**PROBLEM STATEMENT:** The answer consists solely of the data below, reproduced exactly.

——

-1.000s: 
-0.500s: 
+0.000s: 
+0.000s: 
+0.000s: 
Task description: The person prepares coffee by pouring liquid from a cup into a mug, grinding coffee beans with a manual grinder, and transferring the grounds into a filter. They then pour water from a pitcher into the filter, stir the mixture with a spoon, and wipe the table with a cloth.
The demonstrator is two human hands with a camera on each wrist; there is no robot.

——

**SOLUTION FOR THIS PROBLEM:**
-1.000s: 
-0.500s: 
+0.000s: 
+0.000s: 
+0.000s: 
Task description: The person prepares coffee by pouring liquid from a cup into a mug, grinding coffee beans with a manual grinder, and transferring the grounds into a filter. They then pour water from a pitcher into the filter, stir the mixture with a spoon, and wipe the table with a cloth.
The demonstrator is two human hands with a camera on each wrist; there is no robot.

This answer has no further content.